An example of par_iter usage is to print the integers from 1 to 3 in unspecified order:

let print x = print_char '(' ; print_int x ; print_char ')' let _ = spawn par_iter(print, start (1,3))

To share parallel computations between several “agents”, we introduce the notion of a pool of functions.

type 'a pool = { register: ('a -> unit) Join.chan; compute: 'a -> unit; } let create_pool () = def compute(x) & agent(worker) = worker x ; agent(worker) & reply () to compute in { register=agent; compute=compute; }

A pool exports two channels: register and compute. Viewed from caller side, register is for offering computational power, whereas compute is for exploiting computational power. The pool implementation matches computing agents and exploiting agents with a straightforward join-pattern.

Internally, available computing agents are messages pending on channel agent. Notice that several instances of a given worker agent cannot execute concurrently. Namely, a computation can start only when an agent is available, and an agent engaged in a computation returns to available status only when the computation (worker x) is over.

To illustrate the use of the pool, we introduce a second function to print integers:

let print_bis x = print_char '<' ; print_int x ; print_char '>'

let pool = create_pool () let () = spawn (pool.register(print) & pool.register(print_bis))

Finally, by combining par_iter and the compute component of the pool, we have the integer interval printed by two agents:

let () = spawn par_iter(pool.compute, start (1,3))

A possible output is (2)<1><3>. Due to concurrency of distinct agents, another possible output is (<1>2<)3>.

4.2 Collecting the results of concurrent iteration

In the previous example, par_iter is an asynchronous channel.

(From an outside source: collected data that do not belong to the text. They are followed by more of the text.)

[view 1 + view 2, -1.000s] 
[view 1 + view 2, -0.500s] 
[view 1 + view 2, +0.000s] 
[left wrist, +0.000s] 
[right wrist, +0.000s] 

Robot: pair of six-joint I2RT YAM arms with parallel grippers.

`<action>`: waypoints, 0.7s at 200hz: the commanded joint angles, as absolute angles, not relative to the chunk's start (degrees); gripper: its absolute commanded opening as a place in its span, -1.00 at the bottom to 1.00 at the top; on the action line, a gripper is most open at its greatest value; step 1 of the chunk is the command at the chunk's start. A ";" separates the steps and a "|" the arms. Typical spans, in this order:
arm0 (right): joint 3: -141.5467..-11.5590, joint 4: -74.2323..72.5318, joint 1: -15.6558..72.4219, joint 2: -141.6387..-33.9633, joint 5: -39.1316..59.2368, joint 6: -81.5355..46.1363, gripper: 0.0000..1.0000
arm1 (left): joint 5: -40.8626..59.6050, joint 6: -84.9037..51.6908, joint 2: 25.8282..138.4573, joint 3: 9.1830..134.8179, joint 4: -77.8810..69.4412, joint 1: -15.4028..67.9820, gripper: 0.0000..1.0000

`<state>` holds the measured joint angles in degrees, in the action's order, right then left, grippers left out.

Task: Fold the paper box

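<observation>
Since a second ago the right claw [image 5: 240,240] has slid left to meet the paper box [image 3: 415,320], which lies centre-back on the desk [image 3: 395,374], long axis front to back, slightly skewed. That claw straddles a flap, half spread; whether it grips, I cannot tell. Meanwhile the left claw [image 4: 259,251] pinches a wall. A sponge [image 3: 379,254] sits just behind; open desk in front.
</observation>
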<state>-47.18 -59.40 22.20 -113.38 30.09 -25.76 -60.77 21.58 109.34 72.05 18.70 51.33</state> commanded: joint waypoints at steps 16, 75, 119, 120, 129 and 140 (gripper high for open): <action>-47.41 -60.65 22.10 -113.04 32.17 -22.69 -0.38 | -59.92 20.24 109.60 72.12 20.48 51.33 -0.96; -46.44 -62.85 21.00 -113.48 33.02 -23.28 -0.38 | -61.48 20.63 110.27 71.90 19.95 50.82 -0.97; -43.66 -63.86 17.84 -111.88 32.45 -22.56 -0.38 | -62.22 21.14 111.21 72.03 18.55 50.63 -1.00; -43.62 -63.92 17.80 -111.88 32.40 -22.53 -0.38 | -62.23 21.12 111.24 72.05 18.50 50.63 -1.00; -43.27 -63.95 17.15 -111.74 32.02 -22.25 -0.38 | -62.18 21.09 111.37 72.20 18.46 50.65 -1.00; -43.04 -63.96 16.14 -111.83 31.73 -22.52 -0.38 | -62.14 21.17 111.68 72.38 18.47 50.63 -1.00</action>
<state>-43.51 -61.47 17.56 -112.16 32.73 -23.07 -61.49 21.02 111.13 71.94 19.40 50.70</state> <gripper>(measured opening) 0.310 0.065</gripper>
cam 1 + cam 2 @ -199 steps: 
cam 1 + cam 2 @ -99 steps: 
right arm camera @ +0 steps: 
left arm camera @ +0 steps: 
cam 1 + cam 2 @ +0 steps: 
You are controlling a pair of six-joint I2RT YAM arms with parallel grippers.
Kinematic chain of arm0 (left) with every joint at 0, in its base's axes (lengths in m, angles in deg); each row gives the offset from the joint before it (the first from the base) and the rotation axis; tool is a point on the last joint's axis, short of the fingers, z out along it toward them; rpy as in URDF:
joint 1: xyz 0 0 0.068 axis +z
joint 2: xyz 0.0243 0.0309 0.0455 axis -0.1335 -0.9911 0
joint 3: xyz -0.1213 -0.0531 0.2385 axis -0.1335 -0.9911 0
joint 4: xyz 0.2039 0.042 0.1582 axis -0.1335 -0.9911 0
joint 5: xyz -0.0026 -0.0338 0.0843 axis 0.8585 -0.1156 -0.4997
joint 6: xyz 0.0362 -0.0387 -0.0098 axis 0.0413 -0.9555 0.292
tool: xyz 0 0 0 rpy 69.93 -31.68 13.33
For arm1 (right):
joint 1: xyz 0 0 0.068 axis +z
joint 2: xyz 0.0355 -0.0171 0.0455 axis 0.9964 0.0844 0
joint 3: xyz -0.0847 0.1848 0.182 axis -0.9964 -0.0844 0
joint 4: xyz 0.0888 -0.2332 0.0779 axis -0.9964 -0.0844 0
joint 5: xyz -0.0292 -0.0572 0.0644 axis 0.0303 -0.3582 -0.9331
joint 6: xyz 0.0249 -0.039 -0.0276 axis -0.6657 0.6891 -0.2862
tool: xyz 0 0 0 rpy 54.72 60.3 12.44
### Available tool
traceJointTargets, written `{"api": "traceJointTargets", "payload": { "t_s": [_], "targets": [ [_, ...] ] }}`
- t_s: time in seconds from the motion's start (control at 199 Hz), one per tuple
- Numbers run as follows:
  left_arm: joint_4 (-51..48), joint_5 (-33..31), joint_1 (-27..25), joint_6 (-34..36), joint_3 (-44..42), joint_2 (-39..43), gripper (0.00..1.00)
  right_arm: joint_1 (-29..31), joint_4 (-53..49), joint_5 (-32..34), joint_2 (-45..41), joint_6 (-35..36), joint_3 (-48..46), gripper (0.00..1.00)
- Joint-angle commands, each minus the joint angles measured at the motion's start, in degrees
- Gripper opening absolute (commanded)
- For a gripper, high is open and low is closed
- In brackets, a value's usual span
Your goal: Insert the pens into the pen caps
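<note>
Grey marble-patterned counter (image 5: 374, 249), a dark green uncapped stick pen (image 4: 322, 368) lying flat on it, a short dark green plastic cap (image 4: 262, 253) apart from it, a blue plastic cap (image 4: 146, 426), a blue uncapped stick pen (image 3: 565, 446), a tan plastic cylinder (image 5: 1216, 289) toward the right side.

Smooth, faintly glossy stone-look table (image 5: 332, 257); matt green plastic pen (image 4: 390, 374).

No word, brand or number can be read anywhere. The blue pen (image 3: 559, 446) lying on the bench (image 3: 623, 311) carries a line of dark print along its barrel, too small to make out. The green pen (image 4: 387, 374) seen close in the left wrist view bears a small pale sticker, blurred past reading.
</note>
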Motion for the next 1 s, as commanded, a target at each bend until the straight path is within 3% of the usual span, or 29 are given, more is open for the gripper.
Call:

This clearly expresses that it cannot be known when par_iter has finished its work. We now wish not to perform side effects, as print does, but instead to collect returned values.

More precisely, we aim at building a new kind of pool, with a “fold” function that behaves as par_iter as regards concurrency, but additionally returns a combination of results.

type ('a,'b) pool = { register: (elt -> 'a) Join.chan; fold: t -> ('a -> 'b -> 'b) -> 'b -> 'b; }

Interface for exploiting the pool is the fold function that, with respect to the previous par_iter, takes the combination function and an initial value for the result as extra arguments, and returns a combined result of type 'b. Interface for offering computational power is register as before, but now registered functions return a result of type 'a.

The new pool is controlled by the following monitor, of which primary job is to collect results.

type ('a,'b) monitor = { enter: unit -> unit; leave: 'a Join.chan; wait: unit -> 'b; finished: unit Join.chan; } let create_monitor combine init = def state(n,r) & enter() = state(n+1,r) & reply () to enter or state(n,r) & leave(v) = state(n-1,combine v r) or state(0,r) & wait() & finished() = reply r to wait in spawn state(0,init) ; { enter=enter ; leave=leave ; wait=wait; finished=finished ; } val create_monitor : ('a -> 'b -> 'b) -> 'b -> ('a, 'b) monitor

A monitor provides four channels: enter, leave, finished and wait. Channel enter (resp. leave) is used by the monitored pool (see below) to signal that a new task starts (resp. ends). The monitored pool will send a message on finished when iteration has come to an end. Finally, wait is a function that returns the combination of all the results of the monitored tasks.

A monitor has an internal state of which first component n counts the number of tasks being computed. This counter is updated with the channels enter and leave. Additionally, the message on leave is a task result to be combined with the second component r. The last join-pattern (state(0,r) & finished() & wait()) states that when there are no more tasks, either active (state(0,_)), or to be allocated (finished()), then the call to wait can be answered.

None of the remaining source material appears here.